Last year, I came to the floor a number of times to speak about a grave problem in our federal judiciary known as judge shopping, where hard right litigants bring cases before sympathetic judges in order to push their radical agenda.

Last summer, I led a number of my Senate colleagues in writing to the Judicial Conference asking they recommend policy reforms to better ensure impartiality and basic fairness.

I’m very pleased that last week, the Judicial Conference responded to our concerns by announcing a new policy to assign civil cases that have statewide or national implications to judges at random across a district, instead of going to a predictable single judge in a single division.

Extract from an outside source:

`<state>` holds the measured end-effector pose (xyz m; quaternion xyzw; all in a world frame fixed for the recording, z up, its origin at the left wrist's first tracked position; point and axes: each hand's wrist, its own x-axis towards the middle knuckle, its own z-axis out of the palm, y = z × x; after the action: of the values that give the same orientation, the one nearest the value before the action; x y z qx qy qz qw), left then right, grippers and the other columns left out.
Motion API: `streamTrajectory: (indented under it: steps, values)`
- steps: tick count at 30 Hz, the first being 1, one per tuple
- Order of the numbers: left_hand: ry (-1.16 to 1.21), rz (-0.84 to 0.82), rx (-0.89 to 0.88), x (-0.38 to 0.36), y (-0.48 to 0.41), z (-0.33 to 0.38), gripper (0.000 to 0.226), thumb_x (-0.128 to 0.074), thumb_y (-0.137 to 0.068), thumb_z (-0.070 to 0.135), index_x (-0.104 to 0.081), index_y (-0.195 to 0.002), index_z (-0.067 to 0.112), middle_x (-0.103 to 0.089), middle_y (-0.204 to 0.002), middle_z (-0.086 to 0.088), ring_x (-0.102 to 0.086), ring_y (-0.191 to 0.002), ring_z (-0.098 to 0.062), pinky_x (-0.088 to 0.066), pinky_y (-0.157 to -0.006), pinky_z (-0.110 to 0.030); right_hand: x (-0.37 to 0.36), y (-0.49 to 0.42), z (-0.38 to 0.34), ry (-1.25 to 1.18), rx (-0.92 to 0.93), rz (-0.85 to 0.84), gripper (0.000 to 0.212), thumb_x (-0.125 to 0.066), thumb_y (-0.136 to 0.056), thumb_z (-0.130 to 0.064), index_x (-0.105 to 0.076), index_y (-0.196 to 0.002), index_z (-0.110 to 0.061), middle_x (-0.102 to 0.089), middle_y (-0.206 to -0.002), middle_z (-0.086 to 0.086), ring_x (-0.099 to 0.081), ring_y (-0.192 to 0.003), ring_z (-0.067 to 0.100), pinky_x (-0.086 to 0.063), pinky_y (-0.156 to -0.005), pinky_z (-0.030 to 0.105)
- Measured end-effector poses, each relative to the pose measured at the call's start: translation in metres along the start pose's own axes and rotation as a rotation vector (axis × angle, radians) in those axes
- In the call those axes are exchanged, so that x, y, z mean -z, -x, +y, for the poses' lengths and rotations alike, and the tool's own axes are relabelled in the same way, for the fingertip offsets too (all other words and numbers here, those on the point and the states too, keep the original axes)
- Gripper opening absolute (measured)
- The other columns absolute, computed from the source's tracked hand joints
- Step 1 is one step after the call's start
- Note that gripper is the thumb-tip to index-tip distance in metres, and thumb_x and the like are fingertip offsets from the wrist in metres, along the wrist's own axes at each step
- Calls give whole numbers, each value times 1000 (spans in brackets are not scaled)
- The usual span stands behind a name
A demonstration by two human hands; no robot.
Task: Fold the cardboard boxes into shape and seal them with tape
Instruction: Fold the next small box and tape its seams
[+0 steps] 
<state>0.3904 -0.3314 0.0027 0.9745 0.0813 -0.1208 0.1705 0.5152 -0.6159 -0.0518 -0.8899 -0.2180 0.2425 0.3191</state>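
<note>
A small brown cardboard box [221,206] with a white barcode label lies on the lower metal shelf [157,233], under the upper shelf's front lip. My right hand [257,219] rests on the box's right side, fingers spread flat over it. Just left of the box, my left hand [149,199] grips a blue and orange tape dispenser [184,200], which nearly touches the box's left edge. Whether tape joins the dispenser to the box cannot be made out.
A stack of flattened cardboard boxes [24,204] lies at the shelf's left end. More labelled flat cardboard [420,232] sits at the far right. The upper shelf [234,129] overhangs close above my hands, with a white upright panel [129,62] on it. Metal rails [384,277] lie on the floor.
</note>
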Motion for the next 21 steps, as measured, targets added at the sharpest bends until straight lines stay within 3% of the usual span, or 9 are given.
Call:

These reforms would prevent absurd situations like the one we saw in the Northern District of Texas, where one extremist judge was hand-picked by the hard-right to revoke FDA approval of mifepristone nationwide. If you care at all about impartial courts, last week’s announcement was good news, and probably came across as just common sense.

So, it was quite striking, and frankly deeply troubling, to see the Republican Leader come down to the floor last week and excoriate the Judicial Conference’s announcement.

The Republican Leader accused the Conference of “taking the bait” of partisan Democrats, as if randomly assigning judges is inherently partisan. The Republican Leader seems to want to see judges be hand-picked when we know their views already to make decisions. That flies in the face of justice.  He claimed that it’s not the place of Senators to weigh on how the courts administer themselves. Well, it was Congress who created the Judicial Conference a century ago precisely to recommend policy updates like this.

We all know what, of course, the deal is here – the Republican Leader is fuming because these recommendations would make it harder for hard-right partisans to hijack our courts for their purposes.

Leader McConnell is not even pretending to hide his partisan motivations in this case, and that’s deeply damaging to the trust of our courts.

I would encourage the Republican Leader to focus more on finding ways to restore trust in the judiciary than defending an obviously abusive practice that most Americans would oppose.

And I believe Congress has a duty to conduct oversight of the federal judiciary. We will keep investigating abuses within our court system going forward.